Influence of Stellar Multiplicity On Planet Formation. III. Adaptive Optics Imaging of Kepler Stars With Gas Giant Planets

TL;DR

This study investigates how stellar companions influence gas giant planet formation around Kepler stars, revealing that close stellar multiplicity suppresses planet formation within 20 AU, while wider separations may enhance it.

Contribution

The paper provides high-resolution AO imaging of Kepler stars, develops methods to confirm stellar companions, and quantifies how stellar multiplicity affects gas giant planet formation.

Findings

Stellar companions within 20 AU suppress gas giant formation.

Multiplicity rate within 20 AU is near zero for planet hosts, much lower than field stars.

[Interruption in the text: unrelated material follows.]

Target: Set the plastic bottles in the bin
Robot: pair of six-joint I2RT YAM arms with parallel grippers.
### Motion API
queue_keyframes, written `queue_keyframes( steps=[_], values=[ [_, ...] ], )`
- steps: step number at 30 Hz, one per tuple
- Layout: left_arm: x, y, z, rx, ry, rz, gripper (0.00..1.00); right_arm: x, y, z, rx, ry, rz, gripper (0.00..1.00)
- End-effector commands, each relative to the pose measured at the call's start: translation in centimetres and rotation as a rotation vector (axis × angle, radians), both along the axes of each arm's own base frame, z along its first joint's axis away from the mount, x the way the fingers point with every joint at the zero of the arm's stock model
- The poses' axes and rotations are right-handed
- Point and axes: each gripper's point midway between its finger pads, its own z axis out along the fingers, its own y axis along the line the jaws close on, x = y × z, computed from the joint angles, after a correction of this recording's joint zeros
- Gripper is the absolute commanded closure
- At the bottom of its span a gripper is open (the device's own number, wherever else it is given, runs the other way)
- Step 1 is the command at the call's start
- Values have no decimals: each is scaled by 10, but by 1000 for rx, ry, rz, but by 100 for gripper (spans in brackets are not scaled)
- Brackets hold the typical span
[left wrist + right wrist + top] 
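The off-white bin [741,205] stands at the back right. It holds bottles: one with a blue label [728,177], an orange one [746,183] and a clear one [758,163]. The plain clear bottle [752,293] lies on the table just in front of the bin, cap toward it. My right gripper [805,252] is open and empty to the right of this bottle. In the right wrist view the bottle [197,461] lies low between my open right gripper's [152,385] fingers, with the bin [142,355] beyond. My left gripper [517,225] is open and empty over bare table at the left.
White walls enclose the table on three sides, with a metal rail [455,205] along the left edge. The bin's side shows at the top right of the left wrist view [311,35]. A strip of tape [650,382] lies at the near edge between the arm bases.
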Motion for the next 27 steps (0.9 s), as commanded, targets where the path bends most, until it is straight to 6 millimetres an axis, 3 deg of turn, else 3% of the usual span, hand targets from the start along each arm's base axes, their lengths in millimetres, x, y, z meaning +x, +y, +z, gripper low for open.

Higher multiplicity rate between 20-200 AU for planet hosts compared to field stars.

Abstract

As hundreds of gas giant planets have been discovered, we study how these planets form and evolve in different stellar environments, specifically in multiple stellar systems. In such systems, stellar companions may have a profound influence on gas giant planet formation and evolution via several dynamical effects such as truncation and perturbation. We select 84 Kepler Objects of Interest (KOIs) with gas giant planet candidates. We obtain high-angular resolution images using telescopes with adaptive optics (AO) systems. Together with the AO data, we use archival radial velocity data and dynamical analysis to constrain the presence of stellar companions. We detect 59 stellar companions around 40 KOIs for which we develop methods of testing their physical association. These methods are based on color information and galactic stellar population statistics. We find evidence of suppressive planet formation within 20 AU by comparing stellar multiplicity. The stellar multiplicity rate for planet host stars is 0$^{+5}_{-0}$\% within 20 AU. In comparison, the stellar multiplicity rate is 18\%$\pm$2\% for the control sample, i.e., field stars in the solar neighborhood. The stellar multiplicity rate for planet host stars is 34\%$\pm$8\% for separations between 20 and 200 AU, which is higher than the control sample at 12\%$\pm$2\%. Beyond 200 AU, stellar multiplicity rates are comparable between planet host stars and the control sample. We discuss the implications of the results to gas giant planet formation and evolution.